ASSIGNED TASK:
Go through the listing below and return each line that includes "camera".

EXCERPTED DATA:
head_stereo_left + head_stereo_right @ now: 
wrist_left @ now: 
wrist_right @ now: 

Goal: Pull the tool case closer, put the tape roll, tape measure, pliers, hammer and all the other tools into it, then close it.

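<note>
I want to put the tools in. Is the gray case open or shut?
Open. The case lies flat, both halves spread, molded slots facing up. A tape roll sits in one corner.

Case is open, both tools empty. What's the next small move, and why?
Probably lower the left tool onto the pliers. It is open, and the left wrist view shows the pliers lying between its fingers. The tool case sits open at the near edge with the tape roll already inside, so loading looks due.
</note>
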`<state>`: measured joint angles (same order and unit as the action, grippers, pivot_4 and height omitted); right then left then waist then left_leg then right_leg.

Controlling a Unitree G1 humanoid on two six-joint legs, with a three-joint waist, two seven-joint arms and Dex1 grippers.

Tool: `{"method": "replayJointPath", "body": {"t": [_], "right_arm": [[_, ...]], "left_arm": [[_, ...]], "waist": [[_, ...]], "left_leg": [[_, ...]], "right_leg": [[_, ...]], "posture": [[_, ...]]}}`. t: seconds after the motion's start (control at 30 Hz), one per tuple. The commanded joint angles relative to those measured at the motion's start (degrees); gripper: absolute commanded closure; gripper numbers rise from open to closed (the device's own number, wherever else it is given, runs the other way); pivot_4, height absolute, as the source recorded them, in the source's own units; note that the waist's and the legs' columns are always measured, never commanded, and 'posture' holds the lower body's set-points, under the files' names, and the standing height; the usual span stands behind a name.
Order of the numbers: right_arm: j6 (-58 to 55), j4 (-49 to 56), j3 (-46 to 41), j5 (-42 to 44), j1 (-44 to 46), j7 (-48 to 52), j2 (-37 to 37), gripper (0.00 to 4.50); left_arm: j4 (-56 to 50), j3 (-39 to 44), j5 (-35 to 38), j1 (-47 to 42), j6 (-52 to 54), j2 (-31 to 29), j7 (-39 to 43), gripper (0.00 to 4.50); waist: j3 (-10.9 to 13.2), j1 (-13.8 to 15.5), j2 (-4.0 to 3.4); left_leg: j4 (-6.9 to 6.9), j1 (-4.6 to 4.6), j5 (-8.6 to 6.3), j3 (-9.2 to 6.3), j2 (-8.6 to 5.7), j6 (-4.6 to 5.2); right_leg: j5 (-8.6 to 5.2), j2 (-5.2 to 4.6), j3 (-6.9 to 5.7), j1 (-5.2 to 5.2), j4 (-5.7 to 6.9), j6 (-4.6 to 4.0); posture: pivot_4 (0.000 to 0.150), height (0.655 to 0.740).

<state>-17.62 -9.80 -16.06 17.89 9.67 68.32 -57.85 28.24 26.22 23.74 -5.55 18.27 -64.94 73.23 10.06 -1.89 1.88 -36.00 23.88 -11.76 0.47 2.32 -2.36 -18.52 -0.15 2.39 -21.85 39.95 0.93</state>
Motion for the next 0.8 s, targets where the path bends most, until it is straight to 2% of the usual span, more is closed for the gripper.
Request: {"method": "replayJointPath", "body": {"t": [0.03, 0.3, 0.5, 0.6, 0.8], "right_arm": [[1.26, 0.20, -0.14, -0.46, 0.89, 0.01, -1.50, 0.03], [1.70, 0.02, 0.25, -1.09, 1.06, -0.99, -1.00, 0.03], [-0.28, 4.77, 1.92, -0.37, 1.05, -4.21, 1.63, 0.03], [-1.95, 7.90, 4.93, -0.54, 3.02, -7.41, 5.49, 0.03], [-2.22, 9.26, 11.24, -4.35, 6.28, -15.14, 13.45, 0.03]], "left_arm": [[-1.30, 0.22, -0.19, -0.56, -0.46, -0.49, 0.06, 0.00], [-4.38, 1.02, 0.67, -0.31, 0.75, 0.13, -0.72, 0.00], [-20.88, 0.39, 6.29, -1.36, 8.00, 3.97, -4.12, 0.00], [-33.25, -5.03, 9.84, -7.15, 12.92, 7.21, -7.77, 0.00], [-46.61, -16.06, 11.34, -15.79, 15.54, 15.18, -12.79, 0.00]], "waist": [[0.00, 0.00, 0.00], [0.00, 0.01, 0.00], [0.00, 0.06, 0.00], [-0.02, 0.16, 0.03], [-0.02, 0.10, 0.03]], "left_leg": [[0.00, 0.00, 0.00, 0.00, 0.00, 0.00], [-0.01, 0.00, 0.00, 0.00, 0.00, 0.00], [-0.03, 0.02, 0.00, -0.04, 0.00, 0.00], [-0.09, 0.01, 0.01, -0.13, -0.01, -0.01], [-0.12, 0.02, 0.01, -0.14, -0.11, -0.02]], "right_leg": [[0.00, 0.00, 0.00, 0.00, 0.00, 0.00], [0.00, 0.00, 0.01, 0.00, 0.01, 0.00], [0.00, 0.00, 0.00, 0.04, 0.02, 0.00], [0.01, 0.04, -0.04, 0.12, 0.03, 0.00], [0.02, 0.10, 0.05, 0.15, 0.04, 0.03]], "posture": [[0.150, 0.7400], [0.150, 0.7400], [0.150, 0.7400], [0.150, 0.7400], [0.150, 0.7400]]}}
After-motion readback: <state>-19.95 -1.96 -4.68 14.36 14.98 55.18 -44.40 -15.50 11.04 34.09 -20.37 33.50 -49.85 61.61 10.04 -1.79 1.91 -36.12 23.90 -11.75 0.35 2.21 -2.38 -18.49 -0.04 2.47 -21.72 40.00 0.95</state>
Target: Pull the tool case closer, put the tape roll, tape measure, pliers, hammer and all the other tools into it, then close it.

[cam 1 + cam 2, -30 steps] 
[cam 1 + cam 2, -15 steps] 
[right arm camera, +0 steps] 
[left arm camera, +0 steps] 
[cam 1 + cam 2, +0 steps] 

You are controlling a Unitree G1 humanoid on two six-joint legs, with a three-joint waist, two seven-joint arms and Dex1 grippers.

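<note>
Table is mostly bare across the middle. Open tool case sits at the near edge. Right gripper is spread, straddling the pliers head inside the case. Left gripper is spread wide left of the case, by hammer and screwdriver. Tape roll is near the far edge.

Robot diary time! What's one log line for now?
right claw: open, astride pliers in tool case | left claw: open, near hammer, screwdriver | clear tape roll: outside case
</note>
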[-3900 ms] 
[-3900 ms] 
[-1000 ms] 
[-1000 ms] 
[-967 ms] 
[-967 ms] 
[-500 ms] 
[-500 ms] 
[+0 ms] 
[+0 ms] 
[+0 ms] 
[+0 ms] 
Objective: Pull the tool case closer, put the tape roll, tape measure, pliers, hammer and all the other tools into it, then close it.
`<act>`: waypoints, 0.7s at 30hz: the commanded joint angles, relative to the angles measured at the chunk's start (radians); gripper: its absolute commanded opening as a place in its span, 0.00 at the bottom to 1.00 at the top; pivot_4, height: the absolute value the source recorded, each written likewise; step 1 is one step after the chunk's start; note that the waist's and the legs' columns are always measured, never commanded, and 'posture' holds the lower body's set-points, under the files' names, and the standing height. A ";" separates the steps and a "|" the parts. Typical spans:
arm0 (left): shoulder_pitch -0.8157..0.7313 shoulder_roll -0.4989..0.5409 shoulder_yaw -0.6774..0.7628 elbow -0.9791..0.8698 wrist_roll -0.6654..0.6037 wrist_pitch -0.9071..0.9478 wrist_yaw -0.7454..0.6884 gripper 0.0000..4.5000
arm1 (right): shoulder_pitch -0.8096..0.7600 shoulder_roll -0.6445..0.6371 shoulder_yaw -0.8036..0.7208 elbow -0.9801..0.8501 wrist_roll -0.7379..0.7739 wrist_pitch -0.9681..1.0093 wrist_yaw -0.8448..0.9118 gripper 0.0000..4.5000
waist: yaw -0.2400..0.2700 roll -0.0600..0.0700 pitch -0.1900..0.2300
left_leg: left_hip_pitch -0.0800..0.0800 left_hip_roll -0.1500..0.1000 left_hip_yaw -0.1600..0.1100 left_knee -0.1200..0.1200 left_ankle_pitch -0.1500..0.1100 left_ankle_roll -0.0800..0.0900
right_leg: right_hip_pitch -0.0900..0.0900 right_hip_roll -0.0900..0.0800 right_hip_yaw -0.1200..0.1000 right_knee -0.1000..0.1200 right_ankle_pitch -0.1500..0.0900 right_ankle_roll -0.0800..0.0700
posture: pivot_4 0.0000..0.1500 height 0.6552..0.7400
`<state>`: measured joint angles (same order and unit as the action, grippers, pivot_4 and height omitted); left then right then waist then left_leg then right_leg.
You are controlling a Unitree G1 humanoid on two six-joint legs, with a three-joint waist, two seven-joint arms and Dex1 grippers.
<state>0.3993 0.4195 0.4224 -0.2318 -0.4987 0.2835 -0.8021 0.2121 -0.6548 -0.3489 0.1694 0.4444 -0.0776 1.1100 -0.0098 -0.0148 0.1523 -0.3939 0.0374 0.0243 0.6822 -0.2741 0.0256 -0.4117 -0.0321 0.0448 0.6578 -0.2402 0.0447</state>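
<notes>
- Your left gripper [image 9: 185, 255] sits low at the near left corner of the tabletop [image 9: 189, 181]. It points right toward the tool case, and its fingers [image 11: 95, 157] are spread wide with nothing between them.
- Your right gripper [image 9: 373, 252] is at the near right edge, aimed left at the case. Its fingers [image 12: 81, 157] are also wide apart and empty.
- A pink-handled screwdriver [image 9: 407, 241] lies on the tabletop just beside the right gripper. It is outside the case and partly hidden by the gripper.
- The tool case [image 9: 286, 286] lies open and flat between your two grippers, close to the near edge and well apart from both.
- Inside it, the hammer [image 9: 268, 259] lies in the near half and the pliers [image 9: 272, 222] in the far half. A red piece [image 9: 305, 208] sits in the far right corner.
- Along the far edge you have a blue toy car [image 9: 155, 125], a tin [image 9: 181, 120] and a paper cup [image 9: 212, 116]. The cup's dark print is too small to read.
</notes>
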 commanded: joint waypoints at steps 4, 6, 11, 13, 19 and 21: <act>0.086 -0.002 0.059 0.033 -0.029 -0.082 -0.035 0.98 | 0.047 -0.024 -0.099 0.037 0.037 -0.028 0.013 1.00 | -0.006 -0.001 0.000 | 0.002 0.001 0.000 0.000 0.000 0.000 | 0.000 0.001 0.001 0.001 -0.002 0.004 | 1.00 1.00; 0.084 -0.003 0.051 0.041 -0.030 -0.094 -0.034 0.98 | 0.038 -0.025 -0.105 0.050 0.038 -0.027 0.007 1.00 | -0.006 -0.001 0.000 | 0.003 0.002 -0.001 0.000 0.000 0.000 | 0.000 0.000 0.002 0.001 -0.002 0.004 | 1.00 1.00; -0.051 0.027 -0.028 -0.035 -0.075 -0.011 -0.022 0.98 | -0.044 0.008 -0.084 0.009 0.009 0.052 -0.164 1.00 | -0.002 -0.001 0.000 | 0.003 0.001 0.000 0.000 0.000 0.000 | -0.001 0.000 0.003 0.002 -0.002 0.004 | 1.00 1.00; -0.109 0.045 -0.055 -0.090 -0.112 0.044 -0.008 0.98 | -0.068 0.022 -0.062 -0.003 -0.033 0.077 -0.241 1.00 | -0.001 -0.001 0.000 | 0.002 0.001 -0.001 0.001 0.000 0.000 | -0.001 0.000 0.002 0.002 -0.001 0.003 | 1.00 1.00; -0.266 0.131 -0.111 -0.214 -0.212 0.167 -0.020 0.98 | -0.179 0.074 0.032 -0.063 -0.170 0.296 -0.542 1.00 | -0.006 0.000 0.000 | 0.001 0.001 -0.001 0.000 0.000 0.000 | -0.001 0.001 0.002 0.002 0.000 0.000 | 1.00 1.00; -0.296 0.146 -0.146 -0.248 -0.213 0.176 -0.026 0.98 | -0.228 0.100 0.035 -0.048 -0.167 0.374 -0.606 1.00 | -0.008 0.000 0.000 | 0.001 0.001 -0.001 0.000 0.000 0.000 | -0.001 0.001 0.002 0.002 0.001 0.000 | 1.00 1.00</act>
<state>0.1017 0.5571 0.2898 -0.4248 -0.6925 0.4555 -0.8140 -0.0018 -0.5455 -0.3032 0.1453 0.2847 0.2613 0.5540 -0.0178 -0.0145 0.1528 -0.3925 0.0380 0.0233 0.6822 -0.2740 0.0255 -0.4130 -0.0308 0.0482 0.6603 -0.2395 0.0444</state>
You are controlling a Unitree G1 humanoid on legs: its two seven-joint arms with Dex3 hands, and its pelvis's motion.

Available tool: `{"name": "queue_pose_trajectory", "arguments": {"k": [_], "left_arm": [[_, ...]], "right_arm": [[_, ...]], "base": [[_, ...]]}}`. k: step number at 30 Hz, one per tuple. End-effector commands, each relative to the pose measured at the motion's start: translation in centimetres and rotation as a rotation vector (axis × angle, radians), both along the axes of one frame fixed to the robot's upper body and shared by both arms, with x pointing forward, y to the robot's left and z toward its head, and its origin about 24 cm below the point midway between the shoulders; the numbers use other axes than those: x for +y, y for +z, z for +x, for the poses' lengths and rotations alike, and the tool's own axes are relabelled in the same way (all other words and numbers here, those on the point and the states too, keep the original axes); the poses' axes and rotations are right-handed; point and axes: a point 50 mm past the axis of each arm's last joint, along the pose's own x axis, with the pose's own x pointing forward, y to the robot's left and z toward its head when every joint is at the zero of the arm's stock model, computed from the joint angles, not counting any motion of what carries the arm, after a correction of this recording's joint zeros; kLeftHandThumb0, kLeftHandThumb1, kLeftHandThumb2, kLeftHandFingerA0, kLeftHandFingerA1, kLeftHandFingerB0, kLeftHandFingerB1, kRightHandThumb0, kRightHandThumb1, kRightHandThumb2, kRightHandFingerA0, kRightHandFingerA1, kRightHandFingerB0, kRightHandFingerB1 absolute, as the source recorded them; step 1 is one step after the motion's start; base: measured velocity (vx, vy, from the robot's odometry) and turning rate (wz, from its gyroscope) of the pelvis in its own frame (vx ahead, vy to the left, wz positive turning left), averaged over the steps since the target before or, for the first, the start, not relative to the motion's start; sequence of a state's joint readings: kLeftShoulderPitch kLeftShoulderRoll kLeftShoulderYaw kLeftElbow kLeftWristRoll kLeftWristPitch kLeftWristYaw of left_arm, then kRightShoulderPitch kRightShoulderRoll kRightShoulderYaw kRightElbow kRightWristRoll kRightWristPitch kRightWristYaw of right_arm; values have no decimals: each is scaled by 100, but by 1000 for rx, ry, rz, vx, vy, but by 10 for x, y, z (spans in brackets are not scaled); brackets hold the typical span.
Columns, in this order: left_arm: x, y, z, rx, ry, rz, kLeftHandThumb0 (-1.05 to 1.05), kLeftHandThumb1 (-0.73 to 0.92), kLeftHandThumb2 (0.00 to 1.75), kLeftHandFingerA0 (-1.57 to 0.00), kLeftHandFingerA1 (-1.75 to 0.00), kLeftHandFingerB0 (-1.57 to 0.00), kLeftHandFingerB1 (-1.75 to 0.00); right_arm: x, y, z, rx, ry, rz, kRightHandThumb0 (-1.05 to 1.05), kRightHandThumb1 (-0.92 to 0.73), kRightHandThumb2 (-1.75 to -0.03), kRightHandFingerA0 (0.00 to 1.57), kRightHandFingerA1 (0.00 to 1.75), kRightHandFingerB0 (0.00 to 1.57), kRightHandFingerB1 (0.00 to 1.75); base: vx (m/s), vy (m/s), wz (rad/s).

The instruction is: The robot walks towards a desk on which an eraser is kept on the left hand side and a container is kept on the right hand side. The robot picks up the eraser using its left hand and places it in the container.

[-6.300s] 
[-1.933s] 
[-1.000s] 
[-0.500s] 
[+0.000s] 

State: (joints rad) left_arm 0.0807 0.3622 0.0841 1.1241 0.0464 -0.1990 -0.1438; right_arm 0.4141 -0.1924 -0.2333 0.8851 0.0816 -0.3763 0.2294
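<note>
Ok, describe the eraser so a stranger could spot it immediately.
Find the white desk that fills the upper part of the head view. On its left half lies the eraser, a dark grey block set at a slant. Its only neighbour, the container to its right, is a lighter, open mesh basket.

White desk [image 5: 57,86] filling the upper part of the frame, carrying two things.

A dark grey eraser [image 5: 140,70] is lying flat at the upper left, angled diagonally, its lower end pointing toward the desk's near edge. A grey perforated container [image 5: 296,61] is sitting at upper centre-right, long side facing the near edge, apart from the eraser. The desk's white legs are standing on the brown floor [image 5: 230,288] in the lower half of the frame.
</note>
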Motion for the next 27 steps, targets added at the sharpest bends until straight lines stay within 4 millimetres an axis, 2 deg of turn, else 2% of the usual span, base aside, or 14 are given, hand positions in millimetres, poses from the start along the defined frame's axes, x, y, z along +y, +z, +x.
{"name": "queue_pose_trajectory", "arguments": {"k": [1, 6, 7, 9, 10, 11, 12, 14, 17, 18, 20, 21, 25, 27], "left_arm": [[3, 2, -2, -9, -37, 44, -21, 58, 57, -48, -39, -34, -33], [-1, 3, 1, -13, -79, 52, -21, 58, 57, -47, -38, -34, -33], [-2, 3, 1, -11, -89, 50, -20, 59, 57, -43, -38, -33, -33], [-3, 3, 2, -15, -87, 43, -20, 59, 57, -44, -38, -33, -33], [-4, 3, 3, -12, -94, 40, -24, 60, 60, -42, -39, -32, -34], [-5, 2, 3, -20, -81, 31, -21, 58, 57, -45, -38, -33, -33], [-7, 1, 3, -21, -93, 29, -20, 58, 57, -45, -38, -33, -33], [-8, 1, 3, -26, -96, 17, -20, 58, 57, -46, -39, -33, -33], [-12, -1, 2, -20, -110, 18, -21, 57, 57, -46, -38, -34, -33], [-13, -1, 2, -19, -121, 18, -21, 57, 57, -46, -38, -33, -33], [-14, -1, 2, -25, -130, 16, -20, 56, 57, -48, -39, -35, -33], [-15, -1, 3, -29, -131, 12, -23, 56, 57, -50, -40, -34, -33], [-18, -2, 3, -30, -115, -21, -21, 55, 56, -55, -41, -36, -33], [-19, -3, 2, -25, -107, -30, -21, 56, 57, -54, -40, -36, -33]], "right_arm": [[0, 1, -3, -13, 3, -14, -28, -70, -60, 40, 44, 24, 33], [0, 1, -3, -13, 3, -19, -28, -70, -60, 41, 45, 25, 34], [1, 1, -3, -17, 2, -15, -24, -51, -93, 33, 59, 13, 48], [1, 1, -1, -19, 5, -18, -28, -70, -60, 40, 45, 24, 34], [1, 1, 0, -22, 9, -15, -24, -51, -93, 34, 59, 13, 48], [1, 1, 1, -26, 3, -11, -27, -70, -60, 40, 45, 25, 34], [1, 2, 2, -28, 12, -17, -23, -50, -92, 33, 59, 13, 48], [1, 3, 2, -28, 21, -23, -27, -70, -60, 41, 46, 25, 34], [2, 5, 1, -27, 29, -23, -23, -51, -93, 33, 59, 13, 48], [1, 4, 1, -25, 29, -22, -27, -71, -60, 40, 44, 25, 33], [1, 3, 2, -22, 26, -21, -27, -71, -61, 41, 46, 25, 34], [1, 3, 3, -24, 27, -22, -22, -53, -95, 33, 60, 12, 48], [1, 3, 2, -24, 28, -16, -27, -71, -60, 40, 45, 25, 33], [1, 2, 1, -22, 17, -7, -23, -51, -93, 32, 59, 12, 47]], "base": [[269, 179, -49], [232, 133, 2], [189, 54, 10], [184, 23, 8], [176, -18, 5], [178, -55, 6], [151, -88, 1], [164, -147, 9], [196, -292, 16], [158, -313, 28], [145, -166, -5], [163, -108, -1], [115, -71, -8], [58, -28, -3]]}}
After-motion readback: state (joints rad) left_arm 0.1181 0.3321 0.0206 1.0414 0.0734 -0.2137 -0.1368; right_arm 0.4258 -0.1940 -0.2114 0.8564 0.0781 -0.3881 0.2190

SOLUTION FOR THIS PROBLEM:
[right arm camera, +0 steps] 
[left arm camera, +0 steps] 

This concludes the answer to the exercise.